- _WORK REQUEST_: Within the listing below, how many lines hold "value"? Reply with that number and no other text.

-- SOURCE MATERIAL follows --

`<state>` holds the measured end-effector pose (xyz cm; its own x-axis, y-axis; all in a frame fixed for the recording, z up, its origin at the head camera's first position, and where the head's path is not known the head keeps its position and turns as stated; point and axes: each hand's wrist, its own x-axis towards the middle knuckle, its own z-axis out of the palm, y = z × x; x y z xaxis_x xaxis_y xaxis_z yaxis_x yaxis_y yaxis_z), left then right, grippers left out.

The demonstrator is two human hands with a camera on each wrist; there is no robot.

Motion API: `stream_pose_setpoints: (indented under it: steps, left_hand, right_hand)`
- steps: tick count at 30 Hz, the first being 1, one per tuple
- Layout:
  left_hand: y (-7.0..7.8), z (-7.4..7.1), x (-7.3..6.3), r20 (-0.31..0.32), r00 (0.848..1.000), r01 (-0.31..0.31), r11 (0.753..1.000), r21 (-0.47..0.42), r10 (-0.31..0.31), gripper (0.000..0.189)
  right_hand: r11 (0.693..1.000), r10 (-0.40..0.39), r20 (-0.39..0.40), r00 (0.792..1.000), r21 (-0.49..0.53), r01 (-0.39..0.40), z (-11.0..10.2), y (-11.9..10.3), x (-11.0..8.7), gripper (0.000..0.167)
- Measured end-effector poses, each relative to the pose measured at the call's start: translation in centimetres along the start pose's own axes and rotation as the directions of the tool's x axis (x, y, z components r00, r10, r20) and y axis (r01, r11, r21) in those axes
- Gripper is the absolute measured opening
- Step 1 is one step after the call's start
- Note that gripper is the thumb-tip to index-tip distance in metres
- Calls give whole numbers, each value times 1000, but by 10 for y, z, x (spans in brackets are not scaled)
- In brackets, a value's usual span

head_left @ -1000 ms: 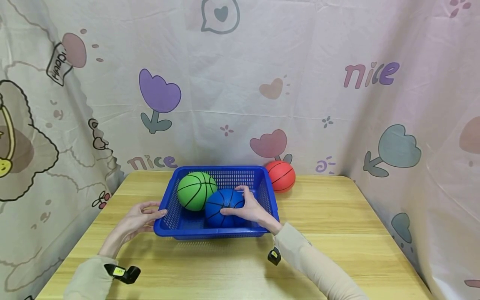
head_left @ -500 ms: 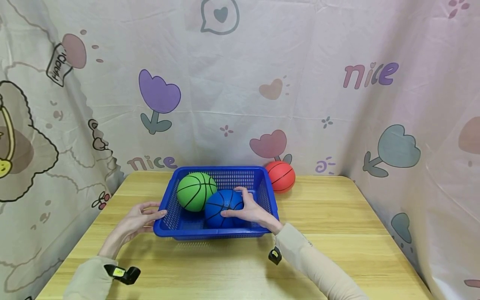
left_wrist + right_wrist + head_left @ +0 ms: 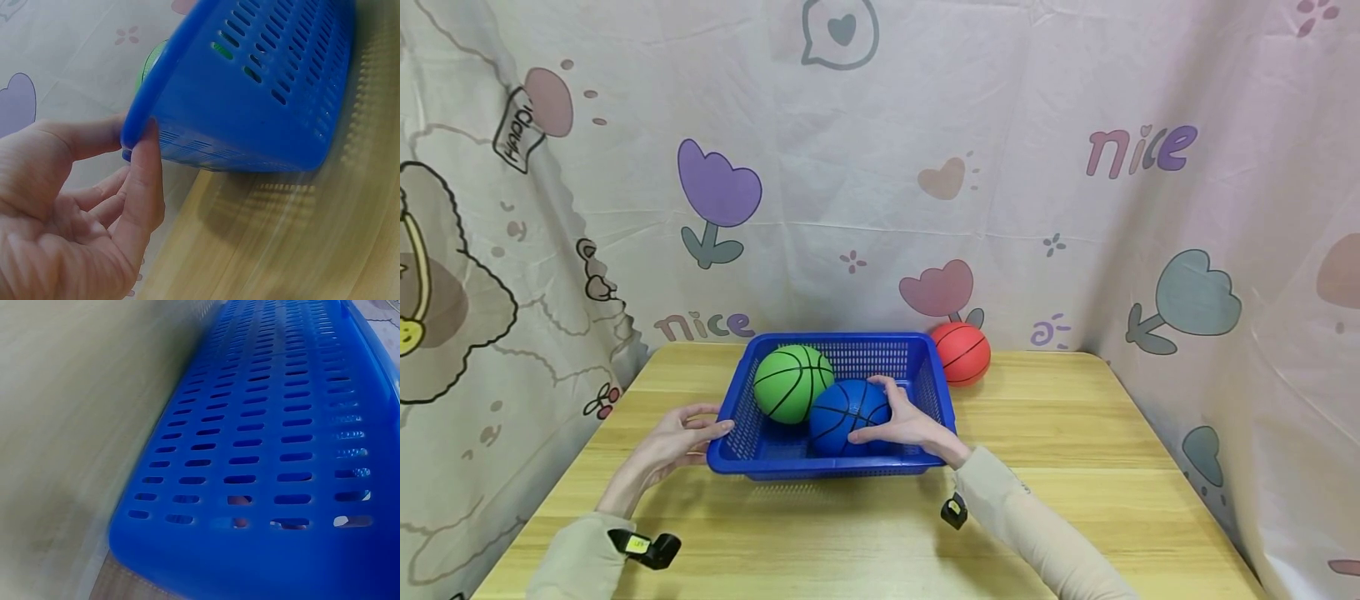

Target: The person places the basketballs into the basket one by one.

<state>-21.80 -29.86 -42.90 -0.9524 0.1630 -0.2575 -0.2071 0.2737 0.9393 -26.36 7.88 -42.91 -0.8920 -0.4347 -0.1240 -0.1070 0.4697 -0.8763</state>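
Note:
A blue perforated plastic basket (image 3: 842, 467) stands on the table. Inside it, a small green basketball (image 3: 790, 385) lies at the back left, and a blue basketball (image 3: 842, 408) sits in front and to its right. My left hand (image 3: 670, 435) pinches the basket's left rim between thumb and fingers, as the left wrist view also shows (image 3: 94, 187). Thumb and fingers of my right hand (image 3: 910, 423) curve round the right side of the blue basketball. In the right wrist view the wall of the basket (image 3: 250, 444) hides most of that hand.
A red basketball (image 3: 964, 354) rests on the wooden table (image 3: 1075, 467) just outside the basket's back right corner. Patterned cloth (image 3: 865, 208) hangs behind the table and at both sides.
My right thumb has slid slightly right and down on the blue basketball, and the right wrist has shifted a little to the right. The left hand, basket and other balls look unmoved.

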Motion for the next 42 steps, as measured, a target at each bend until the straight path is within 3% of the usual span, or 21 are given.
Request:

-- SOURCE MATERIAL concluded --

- _WRITTEN SOLUTION_: 2